§ EXERCISE OBJECTIVE: Please return every line of the listing. Keep each one exact.

---+---

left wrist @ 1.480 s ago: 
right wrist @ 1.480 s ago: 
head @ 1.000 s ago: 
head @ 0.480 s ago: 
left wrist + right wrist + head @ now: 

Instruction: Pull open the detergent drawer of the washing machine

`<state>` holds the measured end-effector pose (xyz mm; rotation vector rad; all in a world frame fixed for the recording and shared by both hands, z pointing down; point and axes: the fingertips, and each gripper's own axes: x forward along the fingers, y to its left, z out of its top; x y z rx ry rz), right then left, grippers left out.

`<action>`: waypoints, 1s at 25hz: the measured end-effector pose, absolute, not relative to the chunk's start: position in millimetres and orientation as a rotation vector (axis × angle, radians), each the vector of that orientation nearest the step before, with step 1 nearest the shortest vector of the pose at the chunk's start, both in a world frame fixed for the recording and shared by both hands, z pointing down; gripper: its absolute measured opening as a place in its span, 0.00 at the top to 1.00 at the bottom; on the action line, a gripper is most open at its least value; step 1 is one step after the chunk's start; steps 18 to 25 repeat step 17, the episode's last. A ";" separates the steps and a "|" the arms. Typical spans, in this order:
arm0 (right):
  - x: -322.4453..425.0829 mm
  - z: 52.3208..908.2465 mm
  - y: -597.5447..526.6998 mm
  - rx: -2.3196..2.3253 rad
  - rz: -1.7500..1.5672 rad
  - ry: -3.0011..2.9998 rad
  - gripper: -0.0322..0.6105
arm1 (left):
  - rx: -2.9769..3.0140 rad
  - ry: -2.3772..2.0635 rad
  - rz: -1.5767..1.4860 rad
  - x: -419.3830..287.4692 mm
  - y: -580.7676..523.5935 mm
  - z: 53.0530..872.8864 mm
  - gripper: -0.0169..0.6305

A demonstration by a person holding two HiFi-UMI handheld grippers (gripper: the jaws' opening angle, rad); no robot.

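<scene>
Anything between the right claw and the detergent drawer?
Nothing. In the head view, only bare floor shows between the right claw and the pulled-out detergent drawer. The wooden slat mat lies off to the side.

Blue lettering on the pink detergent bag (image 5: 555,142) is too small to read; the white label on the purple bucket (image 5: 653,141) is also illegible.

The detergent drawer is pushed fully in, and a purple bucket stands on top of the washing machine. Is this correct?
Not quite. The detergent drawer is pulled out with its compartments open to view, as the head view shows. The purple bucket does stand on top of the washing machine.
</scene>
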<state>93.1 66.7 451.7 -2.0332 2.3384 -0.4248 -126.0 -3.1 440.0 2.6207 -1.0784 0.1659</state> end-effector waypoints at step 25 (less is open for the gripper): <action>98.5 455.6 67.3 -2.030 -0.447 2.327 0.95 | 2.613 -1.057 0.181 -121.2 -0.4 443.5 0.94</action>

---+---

§ ANSWER SPACE:
left wrist @ 1.480 s ago: 
right wrist @ 1.480 s ago: 
head @ 1.000 s ago: 
head @ 0.480 s ago: 
left wrist + right wrist + head @ now: 

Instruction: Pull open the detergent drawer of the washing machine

`<state>` holds the measured end-effector pose (xyz mm; rotation vector rad; all in a world frame fixed for the recording and shared by both hands, z pointing down; point and axes: the fingertips, and each gripper's own axes: x forward along the fingers, y to its left, z out of its top; x y z rx ry rz), right then left, grippers left out.

`<action>`: waypoints, 1s at 25hz: the measured end-effector pose, absolute, not relative to the chunk's start: position in millimetres and orientation as a rotation vector (axis × angle, radians), each the vector of that orientation nearest the step before, with step 1 nearest the shortest vector of the pose at the chunk's start, both in a world frame fixed for the recording and shared by both hands, z pointing down; gripper: its absolute measured opening as a place in its span, 0.00 at the top to 1.00 at the bottom; on the action line, a gripper is most open at its least value; step 1 is one step after the chunk's start; steps 18 to 25 repeat step 17, the episode's last. A ";" separates the steps and a "|" the arms. Typical spans, in this order:
arm0 (right):
  - x: -322.4453..425.0829 mm
  - z: 52.3208..908.2465 mm
  - y: -597.5447..526.6998 mm
  - rx: -2.3196..2.3253 rad
  - rz: -1.7500..1.5672 rad
  - ry: -3.0011..2.9998 rad
  - gripper: -0.0322..0.6105
arm1 (left):
  - rx: -2.9769..3.0140 rad
  - ry: -2.3772..2.0635 rad
  - rz: -1.5767..1.4860 rad
  - x: -419.3830..287.4692 mm
  - y: -580.7676..523.5935 mm
  - z: 53.0530..872.8864 mm
  - gripper: -0.0169..0.6305

A demonstration by a person holding two HiFi-UMI handheld grippers (gripper: the jaws' opening angle, rad); no robot.

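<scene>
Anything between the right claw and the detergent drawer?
Nothing. In the head view, only bare floor shows between the right claw and the pulled-out detergent drawer. The wooden slat mat lies off to the side.

Blue lettering on the pink detergent bag (image 5: 555,142) is too small to read; the white label on the purple bucket (image 5: 653,141) is also illegible.

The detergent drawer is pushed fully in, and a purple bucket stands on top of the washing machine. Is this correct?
Not quite. The detergent drawer is pulled out with its compartments open to view, as the head view shows. The purple bucket does stand on top of the washing machine.
</scene>
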<state>93.1 66.7 451.7 -2.0332 2.3384 -0.4248 -126.0 -3.1 440.0 2.6207 -1.0784 0.1659</state> end-effector waypoints at step 25 (less is open for the gripper): <action>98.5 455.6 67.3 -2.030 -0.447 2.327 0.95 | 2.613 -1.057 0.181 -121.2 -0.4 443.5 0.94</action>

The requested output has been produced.